Dr. Fischer: Dr. Besh, as a hand surgeon, you are one of those super-specialists. As such, are there advantages to being a solo practitioner?

Dr. Besh: Absolutely, specifically as it relates to efficiency and overhead. For example, something as simple as office space requirements can vary dramatically, particularly if in-office therapy in included in the mix. Same holds true for equipment and inventory requirements.

Dr. Fischer: Dr. Cherf, you practice in a large metropolitan area. Is it harder for a single practitioner to compete against big groups in that setting?

Dr. Cherf: Chicago is one of the most challenging orthopaedic markets in the country. With five academic medical centers and six orthopaedic training programs, Chicago is a training site for 4 percent of all physician orthopaedic residents and 4 percent of all osteopathic residents. There is no shortage of orthopaedic surgeons and it is an “uber”-competitive environment, which makes it particularly difficult for a solo practitioner.
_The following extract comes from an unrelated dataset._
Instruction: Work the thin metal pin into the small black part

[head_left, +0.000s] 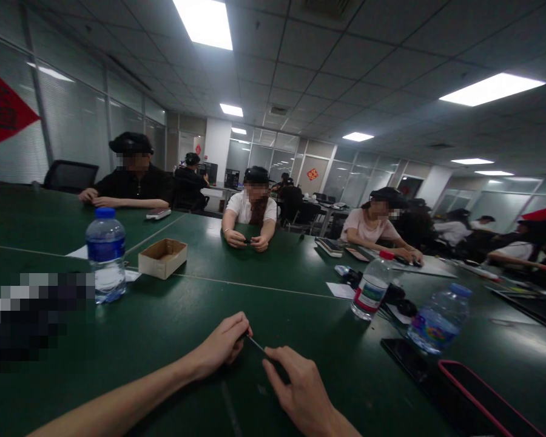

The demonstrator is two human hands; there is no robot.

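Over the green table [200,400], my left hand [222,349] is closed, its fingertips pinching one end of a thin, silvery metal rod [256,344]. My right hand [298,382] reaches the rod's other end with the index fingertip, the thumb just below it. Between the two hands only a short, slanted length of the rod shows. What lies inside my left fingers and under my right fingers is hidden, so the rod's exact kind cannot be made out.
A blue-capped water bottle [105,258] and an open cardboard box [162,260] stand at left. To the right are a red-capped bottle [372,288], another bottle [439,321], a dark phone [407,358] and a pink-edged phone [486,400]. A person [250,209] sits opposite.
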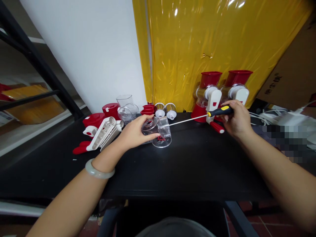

I owe my survival as a solo practitioner to the following four opportunities:

  1. Initially being part of private specialty hospital. I was part of an orthopaedic neurologic specialty hospital that had a virtual orthopaedic department, similar to the Hospital for Special Surgery model. The specialty hospital attracted a unique segment of patients and made a solo practice a realistic option.
  2. Being involved in a large musculoskeletal independent physicians association (IPA). This IPA includes 146 musculoskeletal providers and is probably the largest musculoskeletal IPA in the country. This has offered tremendous support in terms of fellowship with other orthopaedic surgeons, sharing best practices (both clinically and operationally), and providing significant back-office operations such as credentialing, contracting, and group purchasing.
  3. Being a member of a hospital medical staff and its physician-hospital organization. This system has 12 hospitals, an advanced system of clinical integration, and an excellent population health management system. It is also very friendly to private practitioners.
  4. Good luck—sometimes you just happen to be in the right place at the right time.

Overall, orthopaedic surgeons who want to pursue a solo practice need to be aware of local healthcare trends, develop good relationships with other providers and systems, and be flexible and creative. A small practice can be nimble and adopt to change readily.

Bottom Line

  • Solo practice will remain an option for orthopaedic surgeons, although the number of solo practitioners may continue to decrease.
  • Challenges facing solo practitioners include the rapidly changing healthcare environment, capital costs, and data reporting requirements.
  • Rural and underserved populations may attract solo practitioners who are generalists; more urban areas may attract specialists with a unique market niche.
  • Although solo practices may not be able to take advantage of the economies of scale or the ancillary services that benefit larger groups, their overall expenses may be lower due to the need for fewer support staff.